After scouring the internets, I found lots of helpful but ultimately useless suggestions. The closest I got was to try and get either the terminal or emacs to tell me which key it thought I was pressing, and forcefully remap that key in my .emacs to what I wanted it to do:

http://www.emacswiki.org/emacs/PuTTY

;; PuTTY fix. Ugly. Bad.

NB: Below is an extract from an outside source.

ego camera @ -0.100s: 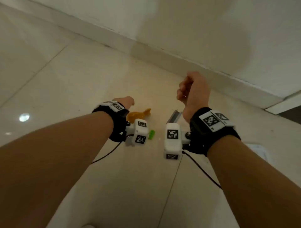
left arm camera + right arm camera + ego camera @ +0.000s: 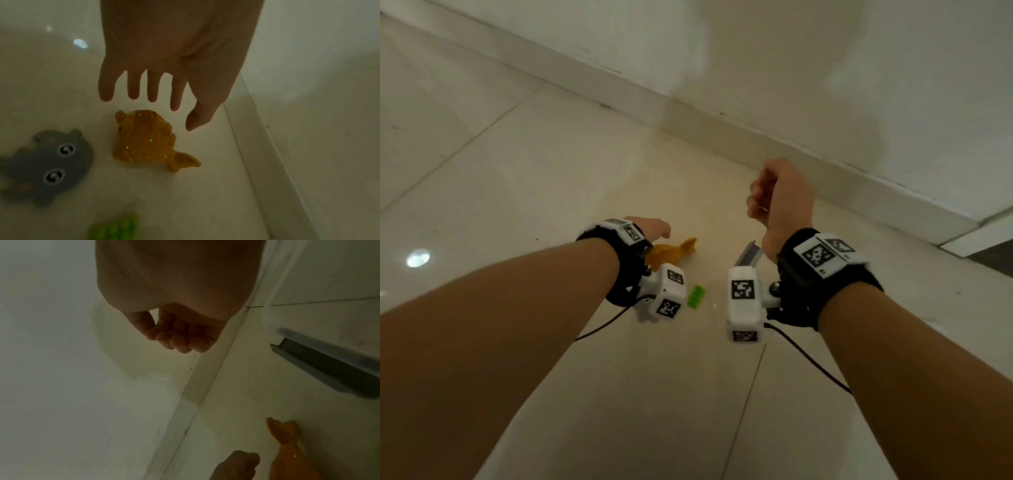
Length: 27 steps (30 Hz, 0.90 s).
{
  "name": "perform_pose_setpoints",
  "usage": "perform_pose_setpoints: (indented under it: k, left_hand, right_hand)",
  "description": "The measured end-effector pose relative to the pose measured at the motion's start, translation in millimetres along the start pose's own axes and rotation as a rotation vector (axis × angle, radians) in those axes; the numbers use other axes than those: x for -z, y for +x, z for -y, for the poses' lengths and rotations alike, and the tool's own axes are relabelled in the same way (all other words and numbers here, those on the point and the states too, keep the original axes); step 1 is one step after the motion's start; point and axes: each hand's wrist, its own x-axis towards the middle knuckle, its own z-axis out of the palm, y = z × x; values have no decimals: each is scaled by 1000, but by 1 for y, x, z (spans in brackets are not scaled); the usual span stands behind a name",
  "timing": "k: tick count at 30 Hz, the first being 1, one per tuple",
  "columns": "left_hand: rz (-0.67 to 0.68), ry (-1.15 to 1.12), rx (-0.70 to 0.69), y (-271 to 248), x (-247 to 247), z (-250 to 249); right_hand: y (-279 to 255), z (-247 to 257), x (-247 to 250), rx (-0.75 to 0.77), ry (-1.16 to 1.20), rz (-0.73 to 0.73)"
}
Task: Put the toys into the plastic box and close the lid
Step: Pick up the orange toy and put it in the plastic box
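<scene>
The left hand (image 2: 164, 56) hangs above the pale glossy tiled floor (image 2: 551, 171) with its fingers (image 2: 152, 87) straight and slightly spread, holding nothing. In the left wrist view the fingertips point down toward an orange moulded plastic fish toy (image 2: 144, 138), which lies on the floor just below them, apart from the hand. In the head view the same fish (image 2: 671, 251) shows partly behind the left wrist strap, its tail pointing toward the wall.

Beside the fish, to its left in the left wrist view, lies a grey rounded soft toy animal with two large round eyes (image 2: 47, 164), blurred. Near the lower edge of that view sits a small bright green studded plastic brick (image 2: 117, 227), also blurred; in the head view the brick (image 2: 695, 296) lies on the floor between the two wrists.

The right hand (image 2: 777, 198) is raised above the floor near the white skirting board (image 2: 825, 161), its fingers (image 2: 180, 340) curled into the palm with nothing in them.

Only a part of the clear plastic box with a dark grey latch (image 2: 329, 366) shows at the right edge of the right wrist view, resting on the floor; in the head view the grey latch (image 2: 748, 253) peeks out just under the right wrist. Whether its lid is on cannot be told.
</scene>
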Motion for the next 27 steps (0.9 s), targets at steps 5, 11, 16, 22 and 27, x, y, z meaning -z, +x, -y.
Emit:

But it works. (Good) (it doesn't, actually. not good.) ;; (define-key global-map "M-[1~" 'beginning-of-line) ;; (define-key global-map [select] 'end-of-line)

Lots of variations on that theme brought me some interesting insights, such as

Ctrl-v

shows you which keycode the terminal thinks you pressed:

david@latitude:~$ ^[[3~

And emacs will helpfully tell you the same by using

Ctrl-h l

to tell you the last key you pressed:

-UU-:----F1 *scratch* All L5 (Lisp Interaction)----4:03PM 0.11------------ ESC [ > 0 ; 1 3 6 ; 0 c ESC [ 3 ~ C-h l -UU-:%%--F1 *Help* All L1 (Help View)----4:03PM 0.11----------------------- Type C-x 1 to delete the help window.

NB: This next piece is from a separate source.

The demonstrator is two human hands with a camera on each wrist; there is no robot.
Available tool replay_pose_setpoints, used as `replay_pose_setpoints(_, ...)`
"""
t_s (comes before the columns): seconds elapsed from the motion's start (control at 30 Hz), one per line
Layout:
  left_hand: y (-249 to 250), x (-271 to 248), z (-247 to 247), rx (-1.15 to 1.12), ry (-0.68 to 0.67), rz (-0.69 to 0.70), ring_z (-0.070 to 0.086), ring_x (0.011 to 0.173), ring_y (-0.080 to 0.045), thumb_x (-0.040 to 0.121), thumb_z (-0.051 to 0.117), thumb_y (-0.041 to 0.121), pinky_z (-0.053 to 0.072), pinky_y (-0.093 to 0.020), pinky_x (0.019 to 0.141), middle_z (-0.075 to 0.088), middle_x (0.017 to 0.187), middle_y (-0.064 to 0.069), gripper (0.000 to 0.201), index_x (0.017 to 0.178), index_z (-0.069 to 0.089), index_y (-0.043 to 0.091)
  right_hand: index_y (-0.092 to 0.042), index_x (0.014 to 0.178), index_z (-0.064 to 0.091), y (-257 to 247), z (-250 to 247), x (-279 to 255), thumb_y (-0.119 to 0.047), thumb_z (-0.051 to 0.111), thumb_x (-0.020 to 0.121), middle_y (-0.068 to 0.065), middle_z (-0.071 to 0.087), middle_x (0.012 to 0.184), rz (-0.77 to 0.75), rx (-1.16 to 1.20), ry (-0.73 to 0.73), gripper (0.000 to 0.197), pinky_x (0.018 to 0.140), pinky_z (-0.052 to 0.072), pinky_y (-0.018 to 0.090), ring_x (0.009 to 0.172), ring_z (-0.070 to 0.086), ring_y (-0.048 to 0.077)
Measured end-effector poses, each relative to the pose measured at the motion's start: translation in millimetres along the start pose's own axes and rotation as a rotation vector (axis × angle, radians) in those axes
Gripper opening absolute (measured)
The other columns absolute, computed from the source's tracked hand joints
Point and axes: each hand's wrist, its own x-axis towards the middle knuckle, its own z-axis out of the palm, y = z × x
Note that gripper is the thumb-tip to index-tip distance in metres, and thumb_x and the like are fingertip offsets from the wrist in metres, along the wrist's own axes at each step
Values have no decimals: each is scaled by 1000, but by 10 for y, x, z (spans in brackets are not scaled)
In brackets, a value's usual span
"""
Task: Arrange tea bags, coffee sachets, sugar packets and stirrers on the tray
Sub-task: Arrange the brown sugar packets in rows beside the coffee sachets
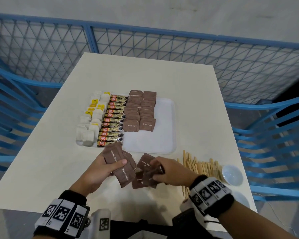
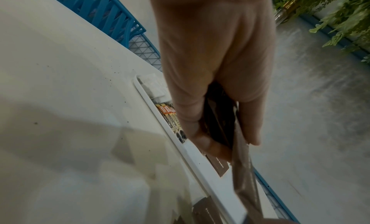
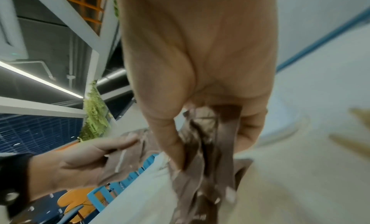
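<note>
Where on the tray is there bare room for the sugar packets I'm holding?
Free: the tray right of the brown sugar rows, and its near strip below them. Crowded: tea bags and coffee sachets fill the left half.

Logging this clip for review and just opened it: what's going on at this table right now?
A person is sorting brown sugar packets. The left hand grips a few, and the right hand gathers more from a loose pile on the table. The white tray already holds rows of tea bags, coffee sachets and sugar. The wooden stirrers lie off the tray beside a small bowl.
</note>
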Motion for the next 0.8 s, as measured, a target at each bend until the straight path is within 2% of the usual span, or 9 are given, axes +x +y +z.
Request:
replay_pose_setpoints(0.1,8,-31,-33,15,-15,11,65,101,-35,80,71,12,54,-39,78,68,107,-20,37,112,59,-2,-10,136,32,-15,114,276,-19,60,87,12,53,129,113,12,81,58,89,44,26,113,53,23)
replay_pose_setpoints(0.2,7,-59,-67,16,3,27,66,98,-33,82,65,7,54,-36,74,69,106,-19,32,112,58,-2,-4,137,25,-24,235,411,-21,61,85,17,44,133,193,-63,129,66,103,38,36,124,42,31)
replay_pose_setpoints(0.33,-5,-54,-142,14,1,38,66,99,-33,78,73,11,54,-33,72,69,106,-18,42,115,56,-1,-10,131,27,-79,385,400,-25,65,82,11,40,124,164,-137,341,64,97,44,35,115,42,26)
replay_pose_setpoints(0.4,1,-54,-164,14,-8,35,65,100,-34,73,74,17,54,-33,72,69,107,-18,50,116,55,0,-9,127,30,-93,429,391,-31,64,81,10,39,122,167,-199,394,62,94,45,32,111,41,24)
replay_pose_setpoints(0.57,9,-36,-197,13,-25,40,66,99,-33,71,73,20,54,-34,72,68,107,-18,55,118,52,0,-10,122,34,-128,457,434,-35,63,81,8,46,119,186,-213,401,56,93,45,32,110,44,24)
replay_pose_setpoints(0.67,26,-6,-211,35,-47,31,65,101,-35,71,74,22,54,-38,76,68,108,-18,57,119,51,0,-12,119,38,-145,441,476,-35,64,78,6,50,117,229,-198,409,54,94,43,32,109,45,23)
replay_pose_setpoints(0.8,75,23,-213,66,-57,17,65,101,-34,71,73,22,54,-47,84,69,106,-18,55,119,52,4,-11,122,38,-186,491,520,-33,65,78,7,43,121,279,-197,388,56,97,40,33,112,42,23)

So, emacs and bash think I'm typing

ESC [ 3 ~

. Theoretically, I should be able to remap that somehow, right? Well...no.

Emacs seemed to choke on every variation I tried to get that in there, including:

;;(define-key global-map [M-[3~] 'forward-delete-char) ;;(define-key global-map [M-[3~] 'forward-delete-char) ;;(define-key global-map [?M-[3~] 'forward-delete-char) ;;(define-key global-map [e[3~] 'forward-delete-char) ;;(define-key global-map [ESC[3~] 'forward-delete-char) ;;(define-key global-map [^[[3~] 'forward-delete-char) error: Key sequence M-[ 1 ~ starts with non-prefix key M-[

Thanks emacs. Thanks internet.

WHY doesn't this work!?
http://www.cs.utah.edu/dept/old/texinfo/emacs18/emacs_32.html

Rebind the key C-x l to run the function make-symbolic-link. (global-set-key "C-xl" 'make-symbolic-link) or (define-key global-map "C-xl" 'make-symbolic-link)

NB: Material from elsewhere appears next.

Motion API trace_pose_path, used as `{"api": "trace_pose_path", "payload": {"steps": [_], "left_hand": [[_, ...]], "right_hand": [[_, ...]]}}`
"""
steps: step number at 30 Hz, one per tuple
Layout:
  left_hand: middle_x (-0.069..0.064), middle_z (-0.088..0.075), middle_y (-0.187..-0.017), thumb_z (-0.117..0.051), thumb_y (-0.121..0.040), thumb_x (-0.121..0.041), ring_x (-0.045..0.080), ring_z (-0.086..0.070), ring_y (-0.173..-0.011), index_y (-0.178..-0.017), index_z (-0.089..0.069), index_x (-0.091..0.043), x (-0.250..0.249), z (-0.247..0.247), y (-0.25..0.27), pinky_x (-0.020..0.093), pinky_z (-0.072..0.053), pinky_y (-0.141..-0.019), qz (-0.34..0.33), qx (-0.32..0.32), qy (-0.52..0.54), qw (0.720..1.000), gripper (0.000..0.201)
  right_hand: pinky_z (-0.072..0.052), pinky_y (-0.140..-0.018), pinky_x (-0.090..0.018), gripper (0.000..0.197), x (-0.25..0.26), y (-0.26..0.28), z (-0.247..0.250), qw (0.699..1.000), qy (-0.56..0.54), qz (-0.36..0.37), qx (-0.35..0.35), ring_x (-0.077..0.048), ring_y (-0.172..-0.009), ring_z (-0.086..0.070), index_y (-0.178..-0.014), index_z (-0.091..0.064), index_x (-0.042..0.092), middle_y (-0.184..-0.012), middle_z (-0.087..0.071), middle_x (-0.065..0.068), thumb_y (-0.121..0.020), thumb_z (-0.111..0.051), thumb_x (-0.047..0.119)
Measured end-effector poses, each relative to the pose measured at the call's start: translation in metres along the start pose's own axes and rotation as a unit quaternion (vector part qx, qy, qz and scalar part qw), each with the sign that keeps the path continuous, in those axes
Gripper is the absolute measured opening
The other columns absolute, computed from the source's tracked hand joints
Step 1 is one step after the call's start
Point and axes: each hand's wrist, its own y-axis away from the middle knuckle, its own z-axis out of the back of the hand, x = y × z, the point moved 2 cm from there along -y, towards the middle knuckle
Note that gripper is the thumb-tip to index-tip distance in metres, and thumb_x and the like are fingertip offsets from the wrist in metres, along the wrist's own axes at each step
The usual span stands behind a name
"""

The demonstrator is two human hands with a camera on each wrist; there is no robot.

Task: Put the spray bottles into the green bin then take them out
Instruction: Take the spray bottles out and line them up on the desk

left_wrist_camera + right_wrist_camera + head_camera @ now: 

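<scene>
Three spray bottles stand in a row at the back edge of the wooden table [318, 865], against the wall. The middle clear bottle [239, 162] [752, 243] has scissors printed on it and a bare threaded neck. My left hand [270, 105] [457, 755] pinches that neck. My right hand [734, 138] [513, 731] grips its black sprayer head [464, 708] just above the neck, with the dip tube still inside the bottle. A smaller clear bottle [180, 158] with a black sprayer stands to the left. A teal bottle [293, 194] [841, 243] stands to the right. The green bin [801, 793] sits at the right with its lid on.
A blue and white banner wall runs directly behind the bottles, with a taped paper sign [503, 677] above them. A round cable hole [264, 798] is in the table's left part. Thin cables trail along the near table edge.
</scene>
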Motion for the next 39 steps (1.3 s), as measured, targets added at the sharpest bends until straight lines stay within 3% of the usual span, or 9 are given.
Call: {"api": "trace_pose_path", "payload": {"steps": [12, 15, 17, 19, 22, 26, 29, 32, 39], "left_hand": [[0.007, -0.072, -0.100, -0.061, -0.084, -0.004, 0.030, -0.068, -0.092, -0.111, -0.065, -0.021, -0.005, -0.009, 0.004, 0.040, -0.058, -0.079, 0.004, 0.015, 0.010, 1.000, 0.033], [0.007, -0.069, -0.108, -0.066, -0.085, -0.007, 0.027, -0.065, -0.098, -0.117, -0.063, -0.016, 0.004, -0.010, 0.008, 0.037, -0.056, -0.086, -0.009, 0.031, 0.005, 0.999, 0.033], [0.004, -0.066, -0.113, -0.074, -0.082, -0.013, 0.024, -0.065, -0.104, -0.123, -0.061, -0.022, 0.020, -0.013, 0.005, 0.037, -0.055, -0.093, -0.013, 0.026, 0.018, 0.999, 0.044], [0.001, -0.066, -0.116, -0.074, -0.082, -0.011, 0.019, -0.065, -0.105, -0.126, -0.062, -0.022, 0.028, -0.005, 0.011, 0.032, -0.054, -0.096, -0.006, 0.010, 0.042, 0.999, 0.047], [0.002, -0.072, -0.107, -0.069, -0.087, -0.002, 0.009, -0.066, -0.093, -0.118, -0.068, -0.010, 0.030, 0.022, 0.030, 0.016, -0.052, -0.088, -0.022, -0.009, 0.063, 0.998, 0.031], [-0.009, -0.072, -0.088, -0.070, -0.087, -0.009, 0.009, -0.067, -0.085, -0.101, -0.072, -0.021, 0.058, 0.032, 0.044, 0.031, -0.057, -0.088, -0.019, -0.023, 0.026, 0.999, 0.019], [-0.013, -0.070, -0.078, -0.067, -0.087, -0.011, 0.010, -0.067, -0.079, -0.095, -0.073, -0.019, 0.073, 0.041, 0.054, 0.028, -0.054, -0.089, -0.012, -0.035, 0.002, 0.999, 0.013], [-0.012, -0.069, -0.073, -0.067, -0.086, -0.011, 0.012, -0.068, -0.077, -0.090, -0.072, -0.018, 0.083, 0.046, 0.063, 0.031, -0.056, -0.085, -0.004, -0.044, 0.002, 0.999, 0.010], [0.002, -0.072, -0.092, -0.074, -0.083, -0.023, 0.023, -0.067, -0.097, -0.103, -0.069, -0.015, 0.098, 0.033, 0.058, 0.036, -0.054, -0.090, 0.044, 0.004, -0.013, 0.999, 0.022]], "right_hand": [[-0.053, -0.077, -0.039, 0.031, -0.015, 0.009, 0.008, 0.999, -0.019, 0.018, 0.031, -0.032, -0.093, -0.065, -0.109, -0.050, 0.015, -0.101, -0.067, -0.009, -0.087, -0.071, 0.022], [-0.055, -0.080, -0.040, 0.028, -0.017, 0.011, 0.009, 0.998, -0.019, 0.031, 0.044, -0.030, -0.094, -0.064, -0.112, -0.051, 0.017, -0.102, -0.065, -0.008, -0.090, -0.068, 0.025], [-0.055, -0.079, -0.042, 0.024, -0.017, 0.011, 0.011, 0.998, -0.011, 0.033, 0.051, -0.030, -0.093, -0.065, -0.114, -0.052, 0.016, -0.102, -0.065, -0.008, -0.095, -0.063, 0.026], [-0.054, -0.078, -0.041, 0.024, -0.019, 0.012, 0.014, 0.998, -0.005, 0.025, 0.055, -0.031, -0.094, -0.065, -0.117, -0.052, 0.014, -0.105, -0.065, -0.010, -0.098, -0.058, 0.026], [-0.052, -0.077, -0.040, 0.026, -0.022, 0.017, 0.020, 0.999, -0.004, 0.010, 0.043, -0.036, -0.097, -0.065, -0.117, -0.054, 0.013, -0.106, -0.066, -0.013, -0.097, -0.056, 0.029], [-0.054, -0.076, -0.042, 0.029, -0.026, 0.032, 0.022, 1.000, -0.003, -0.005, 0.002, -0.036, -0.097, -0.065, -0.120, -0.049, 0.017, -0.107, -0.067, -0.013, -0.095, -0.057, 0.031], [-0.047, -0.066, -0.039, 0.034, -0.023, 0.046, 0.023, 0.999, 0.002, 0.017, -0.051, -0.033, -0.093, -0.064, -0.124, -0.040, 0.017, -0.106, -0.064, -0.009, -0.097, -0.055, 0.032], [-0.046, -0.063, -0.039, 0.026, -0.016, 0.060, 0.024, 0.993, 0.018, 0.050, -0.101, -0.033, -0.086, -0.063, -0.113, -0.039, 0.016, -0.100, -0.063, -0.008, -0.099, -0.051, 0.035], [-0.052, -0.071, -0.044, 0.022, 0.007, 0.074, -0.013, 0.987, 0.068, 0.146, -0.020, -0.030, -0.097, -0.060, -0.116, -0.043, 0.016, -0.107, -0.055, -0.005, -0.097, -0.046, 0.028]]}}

http://www.linux-france.org/article/appli/emacs/manuel/html/key-bindings.html

You can mix function keys and characters in a key sequence. This example binds C-x NEXT to the command forward-page. (global-set-key [?C-x next] 'forward-page)

NO, YOU CAN’T!!!

This was incredibly frustrating, because http://www.emacswiki.org/emacs/PuTTY#toc10 seemed to have a gigantic table (“normal” column) that DIRECTLY addressed my problem!

Hey look, there are other people with this problem:
http://gnu.emacs.help.narkive.com/6dl5FQYb/function-keys-in-putty-and-emacs

BARGHHH!!!!!
https://skatgame.net/mburo/courses/350/emacs-file

(defvar cursor-map-2 (make-keymap) "for ESC-[") (fset 'Cursor-Map-2 cursor-map-2) (define-key esc-map "[" 'Cursor-Map-2)

!?

Fine. Whatever. That seemed to magically fix it somehow. *SIGH* I hate “magic” fixen.

Remote: emacs 23.1 bash 4.1 Ubuntu 10.10 Maverick Local: Windows 8 Putty .62

(Yes, I realize that my Ubuntu release is as old as the hills. I don’t care. I hate Unity and that release works just fine.)